For the listing below, count the lines that contain "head" and report only the number.

::::

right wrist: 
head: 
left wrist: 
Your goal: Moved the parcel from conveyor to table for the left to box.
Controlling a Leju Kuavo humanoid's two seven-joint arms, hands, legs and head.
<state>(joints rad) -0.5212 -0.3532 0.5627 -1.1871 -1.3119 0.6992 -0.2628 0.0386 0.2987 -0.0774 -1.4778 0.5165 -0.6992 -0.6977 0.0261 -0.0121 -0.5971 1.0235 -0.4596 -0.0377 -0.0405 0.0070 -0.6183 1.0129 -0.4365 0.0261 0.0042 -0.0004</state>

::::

» Task result: 2